The Earth Sighed Seven Times
The earth sighed seven times.
The first morning she heaved – oceans of garbage flooded beaches like tourists, never resting until the seas were emptied of every human relic ever tossed off a ship, every wine cork long forgotten after empty smiles and shallow promises, every distorted piece of plastic that brought momentary ease, fleeting joy, or a bit of convenience- then she sighed.
My dog barked seven times that day. No more, no less.
I hoped it was over, but then came the second morning. A guttural cough rumbled under my feet, and the world erupted. Every dormant volcano came alive with fire, and steam, and spirals of smoke. The seas began to boil and rage and roar, and then I feared it was the end. But it wasn’t. The earth sighed a second time.
My dog barked six times that day. No more, no less.
The third morning, the earth burbled and burped until every human corpse was lifted from its resting place. On land, they rolled out of the ground onto perfectly landscaped yards and gardens and ruined the mood for many a party. This one felt personal. My old dog was buried in the back. His resting place lay undisturbed while bloated bodies bobbed alongside buoys in oceans, and lakes, and rivers, and oh, what a stink! That night she sighed again, and I thought I heard mirth in the sound of it.
Five barks from my dog that day. No more, no less.
The fourth morning the earth groaned and the ground ruptured and fractured – consuming governments, and swallowing civilizations, and splitting countries, and families, and even hairs. Well, I only guessed that last part. Then the earth sighed a fourth time.
My dog barked four times after I fetched her out of the rubble. No more, no less.
The fifth morning the earth sang – through warbling birds and whistling trees, through the bellows of whales and the humming of bees – and it was beautiful! The song was full of hope and new beginnings. But many could not hear her song, though the sound was deafening. Men cleaved to their old ways, licking honey from thorns that split their tongues and numbed their senses, and the poison – oh the poison! Millions died because of it, and it seeped back into the earth. That night the earth was silent. Perhaps she was thinking. The quiet unnerved me as I bolted my doors, listening for earth’s song but only hearing the sounds of booted men patrolling streets, and cocking guns, and shuttered blinds, and whirring blades from aircraft overhead. Finally, the earth sighed a weary sigh.

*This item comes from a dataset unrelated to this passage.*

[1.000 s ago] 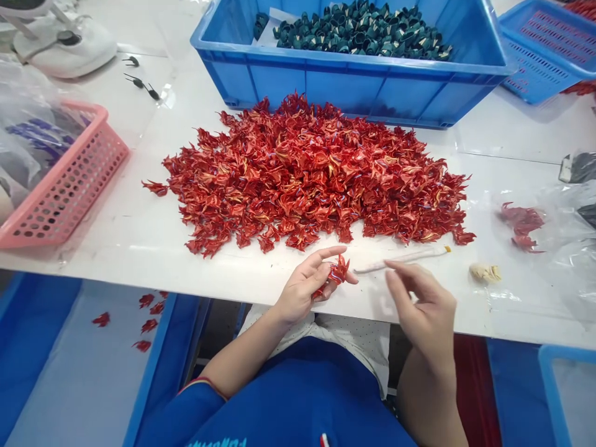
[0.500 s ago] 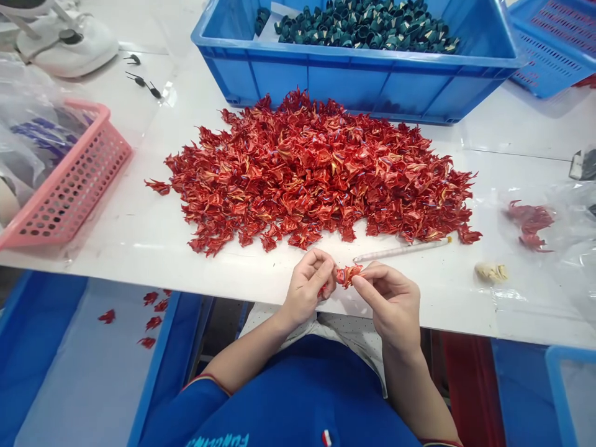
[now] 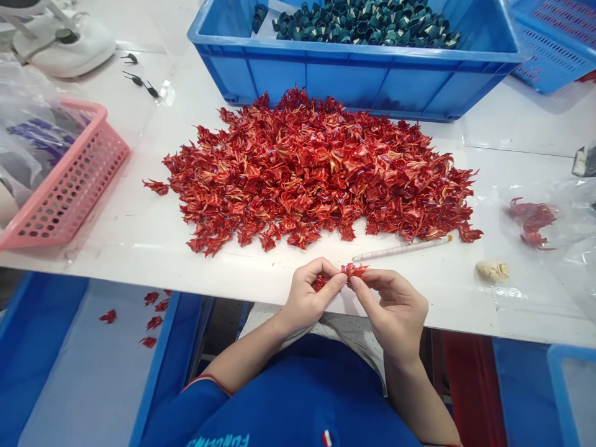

Three barks that night. Three damning barks. No more, no less.
I awoke the sixth morning with a start as the earth shrieked. I covered my ears, and my cheeks flushed with heat at the pain in her voice. Her cries were desperate. They were horrifying. They were accusing. And they were powerful. Earth’s protective ozone shattered, and my skin blistered and cracked under the heat of the sun. I barricaded myself in the cellar as the top of my roof melted away into nothing. As night fell, the earth sighed a sixth time.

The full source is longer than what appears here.